Rome adresse un ultimatum à l'Europe sur la répartition des migrants
Rome menace de cesser de payer sa contribution au budget européen si Bruxelles ne résout pas immédiatement la question de la répartition des migrants. Un article de notre partenaire, Ouest-France.
Rome menace de cesser de payer sa contribution au budget européen si Bruxelles ne résout pas immédiatement la question de la répartition des migrants. Un article de notre partenaire, Ouest-France.
Le navire des garde-côtes italiens Diciotti est au port de Catane, en Sicile, avec 150 migrants à bord. Le gouvernement italien ne les laisse pas descendre et a sommé la Commission européenne de parvenir à un accord sur la répartition de ces personnes sinon il suspendra la contribution italienne au budget de l’Union européenne. Elle a donné jusqu’à ce vendredi 24 août pour qu’une solution soit trouvée.
Luigi di Maio, vice-président du Conseil italien, a donné jusqu’à ce vendredi 24 août à la Commission européenne pour parvenir à un accord sur la répartition des migrants bloqués à bord d’un navire de la garde-côte italienne dans le port de Catane, en Sicile.
Si Bruxelles n’y arrive pas, a-t-il ajouté, son Mouvement 5 étoiles, au pouvoir dans le cadre d’une coalition avec la Ligue (extrême droite), est prêt à suspendre la contribution italienne au budget de l’Union européenne à compter de l’année prochaine.
27 mineurs débarqués
Le gouvernement italien a appelé mercredi ses partenaires européens à accueillir une partie des migrants secourus la semaine dernière en mer qui attendent à bord du Diciotti. Le bâtiment des gardes-côtes italiens a pu accoster lundi soir dans le port de Catane avec 177 migrants à son bord.
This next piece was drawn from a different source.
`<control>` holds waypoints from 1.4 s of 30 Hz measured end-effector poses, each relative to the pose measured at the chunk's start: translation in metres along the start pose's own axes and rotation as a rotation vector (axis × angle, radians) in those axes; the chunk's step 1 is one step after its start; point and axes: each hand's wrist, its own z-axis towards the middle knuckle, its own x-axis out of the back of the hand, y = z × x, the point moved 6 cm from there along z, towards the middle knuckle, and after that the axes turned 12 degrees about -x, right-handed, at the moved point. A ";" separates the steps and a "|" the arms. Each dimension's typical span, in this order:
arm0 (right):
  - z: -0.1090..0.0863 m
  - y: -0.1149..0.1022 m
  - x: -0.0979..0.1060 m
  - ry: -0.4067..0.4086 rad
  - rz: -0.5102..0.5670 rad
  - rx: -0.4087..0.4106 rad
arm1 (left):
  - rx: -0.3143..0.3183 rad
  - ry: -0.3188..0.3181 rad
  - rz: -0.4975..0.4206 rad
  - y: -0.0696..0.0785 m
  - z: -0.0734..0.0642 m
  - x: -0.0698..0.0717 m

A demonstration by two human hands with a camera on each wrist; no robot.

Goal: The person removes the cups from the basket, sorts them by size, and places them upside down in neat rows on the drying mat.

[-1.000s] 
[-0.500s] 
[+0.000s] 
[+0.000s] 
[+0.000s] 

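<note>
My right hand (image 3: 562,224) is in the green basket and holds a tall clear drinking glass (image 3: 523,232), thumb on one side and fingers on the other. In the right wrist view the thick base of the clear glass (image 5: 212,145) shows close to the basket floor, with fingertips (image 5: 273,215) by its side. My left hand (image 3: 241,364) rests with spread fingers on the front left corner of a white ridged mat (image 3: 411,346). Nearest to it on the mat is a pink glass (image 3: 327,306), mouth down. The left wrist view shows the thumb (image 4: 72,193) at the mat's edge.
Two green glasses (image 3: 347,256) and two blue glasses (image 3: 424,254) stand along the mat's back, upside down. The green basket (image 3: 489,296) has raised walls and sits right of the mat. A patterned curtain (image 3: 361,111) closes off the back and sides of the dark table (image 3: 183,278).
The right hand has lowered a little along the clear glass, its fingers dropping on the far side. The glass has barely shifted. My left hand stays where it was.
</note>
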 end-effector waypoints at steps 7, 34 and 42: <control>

Vingt-sept mineurs ont été autorisés à débarquer mercredi soir, mais pas les 150 adultes qui sont toujours confinés à bord.
La Commission européenne a annoncé qu’elle travaillait sur une solution similaire à celle trouvée la semaine dernière avec Malte pour les passagers de L’Aquarius. Malte a accepté d’accueillir le navire humanitaire dans le cadre d’un accord européen qui prévoit la répartition de la majeure partie des 141 migrants à son bord vers cinq pays européens, dont la France et l’Espagne.